Records excerpted from a collection:
——
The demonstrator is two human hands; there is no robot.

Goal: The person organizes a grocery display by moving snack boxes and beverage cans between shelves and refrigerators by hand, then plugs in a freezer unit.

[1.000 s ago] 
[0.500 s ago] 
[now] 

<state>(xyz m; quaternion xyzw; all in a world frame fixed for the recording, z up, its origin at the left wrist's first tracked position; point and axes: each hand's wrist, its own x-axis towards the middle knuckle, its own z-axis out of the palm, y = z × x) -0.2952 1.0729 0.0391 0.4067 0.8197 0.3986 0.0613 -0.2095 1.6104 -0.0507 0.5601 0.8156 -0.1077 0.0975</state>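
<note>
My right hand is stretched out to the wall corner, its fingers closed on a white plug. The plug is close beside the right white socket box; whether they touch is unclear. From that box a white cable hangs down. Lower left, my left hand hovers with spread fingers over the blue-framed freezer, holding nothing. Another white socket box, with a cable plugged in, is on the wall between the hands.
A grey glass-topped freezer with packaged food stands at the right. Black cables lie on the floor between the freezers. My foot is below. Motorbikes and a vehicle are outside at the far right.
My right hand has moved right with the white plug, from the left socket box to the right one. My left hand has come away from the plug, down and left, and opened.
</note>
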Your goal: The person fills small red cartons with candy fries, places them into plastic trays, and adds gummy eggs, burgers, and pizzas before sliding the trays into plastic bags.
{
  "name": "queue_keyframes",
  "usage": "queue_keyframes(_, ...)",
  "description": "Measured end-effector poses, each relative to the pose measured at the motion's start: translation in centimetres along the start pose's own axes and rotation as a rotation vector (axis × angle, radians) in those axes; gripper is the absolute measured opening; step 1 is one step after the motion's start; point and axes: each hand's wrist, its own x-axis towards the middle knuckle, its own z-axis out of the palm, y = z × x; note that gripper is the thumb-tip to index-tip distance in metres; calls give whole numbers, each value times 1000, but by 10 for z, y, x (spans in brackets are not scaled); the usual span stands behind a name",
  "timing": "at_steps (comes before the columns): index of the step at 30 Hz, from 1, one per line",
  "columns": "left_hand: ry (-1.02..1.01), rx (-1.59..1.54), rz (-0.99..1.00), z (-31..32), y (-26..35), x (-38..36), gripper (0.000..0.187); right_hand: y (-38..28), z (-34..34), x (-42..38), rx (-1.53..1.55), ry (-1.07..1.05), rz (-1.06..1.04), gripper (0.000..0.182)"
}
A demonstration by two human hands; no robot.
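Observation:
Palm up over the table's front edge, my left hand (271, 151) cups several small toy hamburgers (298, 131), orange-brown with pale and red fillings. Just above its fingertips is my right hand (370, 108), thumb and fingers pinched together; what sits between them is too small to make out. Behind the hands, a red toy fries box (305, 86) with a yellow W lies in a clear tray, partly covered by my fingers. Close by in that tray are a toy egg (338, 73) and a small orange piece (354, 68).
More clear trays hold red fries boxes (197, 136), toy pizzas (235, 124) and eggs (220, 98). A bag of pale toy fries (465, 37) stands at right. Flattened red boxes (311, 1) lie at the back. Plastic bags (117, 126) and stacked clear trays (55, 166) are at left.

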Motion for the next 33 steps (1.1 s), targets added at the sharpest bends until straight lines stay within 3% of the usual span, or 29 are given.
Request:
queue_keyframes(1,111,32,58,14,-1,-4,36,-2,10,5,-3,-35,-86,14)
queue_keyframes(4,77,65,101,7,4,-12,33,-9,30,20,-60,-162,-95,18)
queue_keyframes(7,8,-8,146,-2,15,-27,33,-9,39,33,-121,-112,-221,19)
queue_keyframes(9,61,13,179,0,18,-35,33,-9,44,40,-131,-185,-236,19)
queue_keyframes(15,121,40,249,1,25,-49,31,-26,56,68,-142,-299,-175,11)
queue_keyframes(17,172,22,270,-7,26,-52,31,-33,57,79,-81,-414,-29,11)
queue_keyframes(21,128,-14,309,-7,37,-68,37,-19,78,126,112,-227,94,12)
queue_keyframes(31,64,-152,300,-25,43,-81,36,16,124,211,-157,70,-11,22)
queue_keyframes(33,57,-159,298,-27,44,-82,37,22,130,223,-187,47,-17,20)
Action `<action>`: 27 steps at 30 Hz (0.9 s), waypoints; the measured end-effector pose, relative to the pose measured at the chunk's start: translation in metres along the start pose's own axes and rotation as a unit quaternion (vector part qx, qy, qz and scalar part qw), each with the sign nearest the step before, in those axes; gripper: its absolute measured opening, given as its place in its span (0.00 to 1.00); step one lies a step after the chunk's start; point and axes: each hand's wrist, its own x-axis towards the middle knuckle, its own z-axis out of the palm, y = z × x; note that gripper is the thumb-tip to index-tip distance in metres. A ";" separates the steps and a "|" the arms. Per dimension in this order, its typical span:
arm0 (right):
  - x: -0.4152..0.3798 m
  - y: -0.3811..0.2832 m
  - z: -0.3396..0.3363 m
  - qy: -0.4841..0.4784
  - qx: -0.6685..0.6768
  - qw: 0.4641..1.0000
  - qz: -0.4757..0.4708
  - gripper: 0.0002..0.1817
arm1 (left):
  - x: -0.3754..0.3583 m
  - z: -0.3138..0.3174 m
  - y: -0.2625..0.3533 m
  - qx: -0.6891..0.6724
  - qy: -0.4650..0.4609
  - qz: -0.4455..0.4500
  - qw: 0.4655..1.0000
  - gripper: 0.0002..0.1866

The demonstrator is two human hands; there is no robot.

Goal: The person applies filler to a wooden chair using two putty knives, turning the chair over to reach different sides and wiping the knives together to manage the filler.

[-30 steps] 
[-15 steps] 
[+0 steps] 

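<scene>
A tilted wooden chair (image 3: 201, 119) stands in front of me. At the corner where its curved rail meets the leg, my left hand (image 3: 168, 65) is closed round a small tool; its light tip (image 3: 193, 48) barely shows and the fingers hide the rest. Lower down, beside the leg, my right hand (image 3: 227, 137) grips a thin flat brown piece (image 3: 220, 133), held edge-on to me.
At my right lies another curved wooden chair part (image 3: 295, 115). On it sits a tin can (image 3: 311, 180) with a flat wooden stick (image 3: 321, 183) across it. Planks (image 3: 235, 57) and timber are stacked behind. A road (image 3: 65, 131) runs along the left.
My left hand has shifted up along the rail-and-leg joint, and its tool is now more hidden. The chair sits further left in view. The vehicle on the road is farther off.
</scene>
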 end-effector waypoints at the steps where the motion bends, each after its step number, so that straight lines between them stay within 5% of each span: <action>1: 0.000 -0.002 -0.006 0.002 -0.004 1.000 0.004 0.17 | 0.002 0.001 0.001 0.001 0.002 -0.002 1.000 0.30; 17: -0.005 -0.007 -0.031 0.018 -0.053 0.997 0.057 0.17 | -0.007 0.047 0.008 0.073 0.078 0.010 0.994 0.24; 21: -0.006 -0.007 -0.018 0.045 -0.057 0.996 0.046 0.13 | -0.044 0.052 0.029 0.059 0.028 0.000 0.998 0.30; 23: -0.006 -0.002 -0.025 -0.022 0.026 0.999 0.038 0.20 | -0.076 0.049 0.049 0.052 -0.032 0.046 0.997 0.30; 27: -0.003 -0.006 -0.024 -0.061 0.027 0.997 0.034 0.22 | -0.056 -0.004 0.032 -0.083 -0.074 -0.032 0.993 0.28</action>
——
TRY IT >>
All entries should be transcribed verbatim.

SOLUTION TO THIS PROBLEM >>
The demonstrator is two human hands; there is no robot.

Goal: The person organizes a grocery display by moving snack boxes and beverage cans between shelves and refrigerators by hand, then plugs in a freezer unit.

[1.000 s ago] 
[0.500 s ago] 
[now] 

<state>(xyz m; quaternion xyzw; all in a world frame fixed for the recording, z up, its origin at the left wrist's first tracked position; point and axes: each hand's wrist, its own x-axis towards the middle knuckle, its own z-axis out of the palm, y = z × x) -0.2952 1.0729 0.0391 0.4067 0.8197 0.3986 0.0613 -0.2095 1.6104 -0.0507 0.5601 0.8156 -0.1077 0.0975</state>
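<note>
My right hand is stretched out to the wall corner, its fingers closed on a white plug. The plug is close beside the right white socket box; whether they touch is unclear. From that box a white cable hangs down. Lower left, my left hand hovers with spread fingers over the blue-framed freezer, holding nothing. Another white socket box, with a cable plugged in, is on the wall between the hands.
A grey glass-topped freezer with packaged food stands at the right. Black cables lie on the floor between the freezers. My foot is below. Motorbikes and a vehicle are outside at the far right.
My right hand has moved right with the white plug, from the left socket box to the right one. My left hand has come away from the plug, down and left, and opened.
</note>
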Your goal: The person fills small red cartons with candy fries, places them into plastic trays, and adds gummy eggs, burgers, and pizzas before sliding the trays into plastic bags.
{
  "name": "queue_keyframes",
  "usage": "queue_keyframes(_, ...)",
  "description": "Measured end-effector poses, each relative to the pose measured at the motion's start: translation in centimetres along the start pose's own axes and rotation as a rotation vector (axis × angle, radians) in those axes; gripper is the absolute measured opening; step 1 is one step after the motion's start; point and axes: each hand's wrist, its own x-axis towards the middle knuckle, its own z-axis out of the palm, y = z × x; note that gripper is the thumb-tip to index-tip distance in metres; calls give whole numbers, each value times 1000, but by 10 for z, y, x (spans in brackets are not scaled); the usual span stands behind a name",
  "timing": "at_steps (comes before the columns): index of the step at 30 Hz, from 1, one per line",
  "columns": "left_hand: ry (-1.02..1.01), rx (-1.59..1.54), rz (-0.99..1.00), z (-31..32), y (-26..35), x (-38..36), gripper (0.000..0.187); right_hand: y (-38..28), z (-34..34), x (-42..38), rx (-1.53..1.55), ry (-1.07..1.05), rz (-1.06..1.04), gripper (0.000..0.182)"
}
A demonstration by two human hands; no robot.
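Observation:
Palm up over the table's front edge, my left hand (271, 151) cups several small toy hamburgers (298, 131), orange-brown with pale and red fillings. Just above its fingertips is my right hand (370, 108), thumb and fingers pinched together; what sits between them is too small to make out. Behind the hands, a red toy fries box (305, 86) with a yellow W lies in a clear tray, partly covered by my fingers. Close by in that tray are a toy egg (338, 73) and a small orange piece (354, 68).
More clear trays hold red fries boxes (197, 136), toy pizzas (235, 124) and eggs (220, 98). A bag of pale toy fries (465, 37) stands at right. Flattened red boxes (311, 1) lie at the back. Plastic bags (117, 126) and stacked clear trays (55, 166) are at left.
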
Motion for the next 33 steps (1.1 s), targets added at the sharpest bends until straight lines stay within 3% of the usual span, or 29 are given.
Request:
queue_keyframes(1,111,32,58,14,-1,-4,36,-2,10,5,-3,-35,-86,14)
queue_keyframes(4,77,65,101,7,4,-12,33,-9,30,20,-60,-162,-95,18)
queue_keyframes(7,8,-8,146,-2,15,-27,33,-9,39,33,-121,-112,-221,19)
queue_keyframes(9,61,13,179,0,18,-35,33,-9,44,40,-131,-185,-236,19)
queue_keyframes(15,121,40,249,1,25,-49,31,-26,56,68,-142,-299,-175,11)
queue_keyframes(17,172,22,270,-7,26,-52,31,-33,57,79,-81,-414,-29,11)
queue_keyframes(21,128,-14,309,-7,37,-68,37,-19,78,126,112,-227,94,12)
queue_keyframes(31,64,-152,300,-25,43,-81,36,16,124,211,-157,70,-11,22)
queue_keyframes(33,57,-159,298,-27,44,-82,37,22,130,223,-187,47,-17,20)
Action `<action>`: 27 steps at 30 Hz (0.9 s), waypoints; the measured end-effector pose, relative to the pose measured at the chunk's start: translation in metres along the start pose's own axes and rotation as a unit quaternion (vector part qx, qy, qz and scalar part qw), each with the sign nearest the step before, in those axes; gripper: its absolute measured opening, given as its place in its span (0.00 to 1.00); step one lies a step after the chunk's start; point and axes: each hand's wrist, its own x-axis towards the middle knuckle, its own z-axis out of the palm, y = z × x; note that gripper is the thumb-tip to index-tip distance in metres. A ";" separates the steps and a "|" the arms. Per dimension in this order, its typical span:
arm0 (right):
  - x: -0.4152..0.3798 m
  - y: -0.3811..0.2832 m
  - z: -0.3396..0.3363 m
  - qy: -0.4841..0.4784
  - qx: -0.6685..0.6768
  - qw: 0.4641..1.0000
  - qz: -0.4757..0.4708
  - gripper: 0.0002..0.1817
arm1 (left):
  - x: -0.3754..0.3583 m
  - z: -0.3138..0.3174 m
  - y: -0.2625..0.3533 m
  - qx: -0.6891..0.6724
  - qy: -0.4650..0.4609
  - qz: -0.4455..0.4500
  - qw: 0.4655..1.0000
  - gripper: 0.0002..0.1866

The demonstrator is two human hands; there is no robot.

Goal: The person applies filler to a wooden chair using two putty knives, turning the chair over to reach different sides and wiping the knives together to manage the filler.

[-30 steps] 
[-15 steps] 
[+0 steps] 

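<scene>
A tilted wooden chair (image 3: 201, 119) stands in front of me. At the corner where its curved rail meets the leg, my left hand (image 3: 168, 65) is closed round a small tool; its light tip (image 3: 193, 48) barely shows and the fingers hide the rest. Lower down, beside the leg, my right hand (image 3: 227, 137) grips a thin flat brown piece (image 3: 220, 133), held edge-on to me.
At my right lies another curved wooden chair part (image 3: 295, 115). On it sits a tin can (image 3: 311, 180) with a flat wooden stick (image 3: 321, 183) across it. Planks (image 3: 235, 57) and timber are stacked behind. A road (image 3: 65, 131) runs along the left.
My left hand has shifted up along the rail-and-leg joint, and its tool is now more hidden. The chair sits further left in view. The vehicle on the road is farther off.
</scene>
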 end-effector waypoints at the steps where the motion bends, each after its step number, so that straight lines between them stay within 5% of each span: <action>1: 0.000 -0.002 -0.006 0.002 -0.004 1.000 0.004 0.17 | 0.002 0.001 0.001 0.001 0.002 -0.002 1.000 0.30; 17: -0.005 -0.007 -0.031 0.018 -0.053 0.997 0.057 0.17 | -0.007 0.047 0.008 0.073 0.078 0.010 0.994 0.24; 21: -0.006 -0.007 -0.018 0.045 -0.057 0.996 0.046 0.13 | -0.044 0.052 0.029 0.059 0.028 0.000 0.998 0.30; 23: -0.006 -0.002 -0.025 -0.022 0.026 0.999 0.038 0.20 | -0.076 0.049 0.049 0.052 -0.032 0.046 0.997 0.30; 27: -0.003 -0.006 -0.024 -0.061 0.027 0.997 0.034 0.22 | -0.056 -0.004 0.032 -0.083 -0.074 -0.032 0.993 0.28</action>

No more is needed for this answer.